Well, now that you've had a bit of a sense of some of the functions associated
with nuclei of the hypothalamus. I want to conclude this session by
talking about a particular clinical condition called Horner syndrome.
Now Horner syndrome is relatively common, we might see it in a variety of patients
for different reasons, and it is a presentation of signs and symptoms that
are typically associated with the face. Now Horner's syndrome could be bilateral
but it more commonly is unilateral and its characterized by a set of signs that
can be best appreciated clinically by focusing on the region of the eyes.
So what we find most significantly is miosis, which is a constriction of the
pupil. Now what you're looking for when you
examine the diameters of the pupils is not so much an absolute size but an
asymmetry. In the case of Horner's Syndrome what we
see is the effected iris has a smaller pupil than the normal iris.
Well it might be somewhat difficult to appreciate what is normal, but I think
you can see that the dimension of the pupil is smaller in this patient's right
eye compared to the left eye. So this is miosis.
It's evidence of an abnormal constriction of the pupillary muscle.
Well, in addition to the constriction of the pupil, we also see a drooping of the
eyelid associated with Horner's syndrome. So this might be a subtle sign But, it's
one that you should look for nevertheless.

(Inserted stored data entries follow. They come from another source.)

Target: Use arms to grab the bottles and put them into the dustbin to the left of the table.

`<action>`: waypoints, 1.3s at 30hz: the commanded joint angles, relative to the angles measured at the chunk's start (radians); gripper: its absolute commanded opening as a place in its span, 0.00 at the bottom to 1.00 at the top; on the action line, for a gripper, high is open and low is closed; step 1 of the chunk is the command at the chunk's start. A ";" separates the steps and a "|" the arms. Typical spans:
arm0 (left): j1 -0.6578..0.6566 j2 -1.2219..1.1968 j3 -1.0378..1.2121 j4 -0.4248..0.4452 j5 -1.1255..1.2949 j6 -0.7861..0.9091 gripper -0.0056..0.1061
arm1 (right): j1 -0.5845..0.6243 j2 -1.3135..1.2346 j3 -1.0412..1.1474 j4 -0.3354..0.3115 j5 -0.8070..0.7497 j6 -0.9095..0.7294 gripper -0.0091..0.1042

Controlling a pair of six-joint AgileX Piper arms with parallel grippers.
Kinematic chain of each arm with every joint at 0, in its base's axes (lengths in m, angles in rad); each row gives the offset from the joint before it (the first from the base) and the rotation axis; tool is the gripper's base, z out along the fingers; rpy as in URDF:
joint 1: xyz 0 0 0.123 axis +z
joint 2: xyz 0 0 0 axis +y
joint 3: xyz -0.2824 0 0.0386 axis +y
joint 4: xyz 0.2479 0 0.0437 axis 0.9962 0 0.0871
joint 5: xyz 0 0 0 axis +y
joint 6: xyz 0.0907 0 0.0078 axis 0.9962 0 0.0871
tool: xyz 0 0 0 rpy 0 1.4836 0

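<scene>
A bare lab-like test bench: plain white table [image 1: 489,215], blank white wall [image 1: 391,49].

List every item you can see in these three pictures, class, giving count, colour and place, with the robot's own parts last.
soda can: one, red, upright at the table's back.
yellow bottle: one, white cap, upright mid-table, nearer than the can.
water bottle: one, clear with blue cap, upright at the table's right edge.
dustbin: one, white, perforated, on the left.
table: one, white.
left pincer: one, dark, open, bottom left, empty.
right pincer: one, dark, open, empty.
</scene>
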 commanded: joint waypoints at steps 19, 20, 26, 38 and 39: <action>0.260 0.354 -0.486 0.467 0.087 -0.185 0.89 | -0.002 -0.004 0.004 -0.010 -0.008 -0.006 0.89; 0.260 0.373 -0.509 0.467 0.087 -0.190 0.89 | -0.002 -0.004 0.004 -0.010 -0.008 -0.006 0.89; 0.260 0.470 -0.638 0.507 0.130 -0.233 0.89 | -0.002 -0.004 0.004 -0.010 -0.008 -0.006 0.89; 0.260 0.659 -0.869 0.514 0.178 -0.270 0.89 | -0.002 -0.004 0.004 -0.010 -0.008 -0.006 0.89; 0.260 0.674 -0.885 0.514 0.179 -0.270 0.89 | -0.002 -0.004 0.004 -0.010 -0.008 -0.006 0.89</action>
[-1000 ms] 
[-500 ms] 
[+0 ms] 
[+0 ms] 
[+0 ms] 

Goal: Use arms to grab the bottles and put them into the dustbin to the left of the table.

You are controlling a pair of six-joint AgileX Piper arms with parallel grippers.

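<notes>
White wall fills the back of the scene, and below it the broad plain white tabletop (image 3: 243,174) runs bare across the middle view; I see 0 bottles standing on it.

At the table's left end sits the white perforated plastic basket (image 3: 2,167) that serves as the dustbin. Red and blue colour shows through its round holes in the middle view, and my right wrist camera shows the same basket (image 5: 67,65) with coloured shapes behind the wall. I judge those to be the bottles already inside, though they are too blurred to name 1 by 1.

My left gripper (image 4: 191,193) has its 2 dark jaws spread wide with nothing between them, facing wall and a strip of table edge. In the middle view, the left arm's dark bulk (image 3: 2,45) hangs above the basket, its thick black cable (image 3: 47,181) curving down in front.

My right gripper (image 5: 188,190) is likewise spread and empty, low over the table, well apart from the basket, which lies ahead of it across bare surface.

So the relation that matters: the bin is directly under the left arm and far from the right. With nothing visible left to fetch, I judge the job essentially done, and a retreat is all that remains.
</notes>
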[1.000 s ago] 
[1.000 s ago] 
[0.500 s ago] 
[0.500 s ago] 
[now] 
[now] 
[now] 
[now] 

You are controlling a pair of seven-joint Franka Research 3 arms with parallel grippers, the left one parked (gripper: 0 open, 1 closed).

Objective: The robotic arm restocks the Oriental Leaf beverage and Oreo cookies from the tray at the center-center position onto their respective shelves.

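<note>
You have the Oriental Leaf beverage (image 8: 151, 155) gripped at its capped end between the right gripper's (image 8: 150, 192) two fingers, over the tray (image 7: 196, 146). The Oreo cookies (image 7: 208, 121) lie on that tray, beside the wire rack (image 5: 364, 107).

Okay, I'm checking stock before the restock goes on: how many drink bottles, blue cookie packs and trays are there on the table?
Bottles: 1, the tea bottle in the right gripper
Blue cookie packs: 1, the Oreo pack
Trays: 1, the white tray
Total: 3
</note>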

And, one might also get the impression that the eyeball itself, the globe, is
somewhat sunken into the orbit. There are some other signs and symptoms
associated with Horner's syndrome that may be a little more difficult to
appreciate clinically. But perhaps to suit patient interview you
can Confirm their presence or absence.
one sign you may be able to detect if you were to put your fingertips on the, on
the cheeks of your patient. You may discover that the side with the
constricted pupil actually feels a little bit warmer to the touch than the opposite
side. Now, if you were to ask the patient about
their sweat response to hot environments or to exercise you may discover that the
side with the smaller pupil doesn't actually seem to sweat as much as the
opposite side of the face. Well, can you think of what all of these
signs might have in common? Do you remember what's responsible for
the dilation of the pupil? What about the ability to keep our
eyelids open throughout the day? And what system supplies innervation to
the sweat glands? Or what do you think an increase in the
temperature of the skin might tell you. About the tone of the vasculature that's
supplying these cutaneous structures of the face.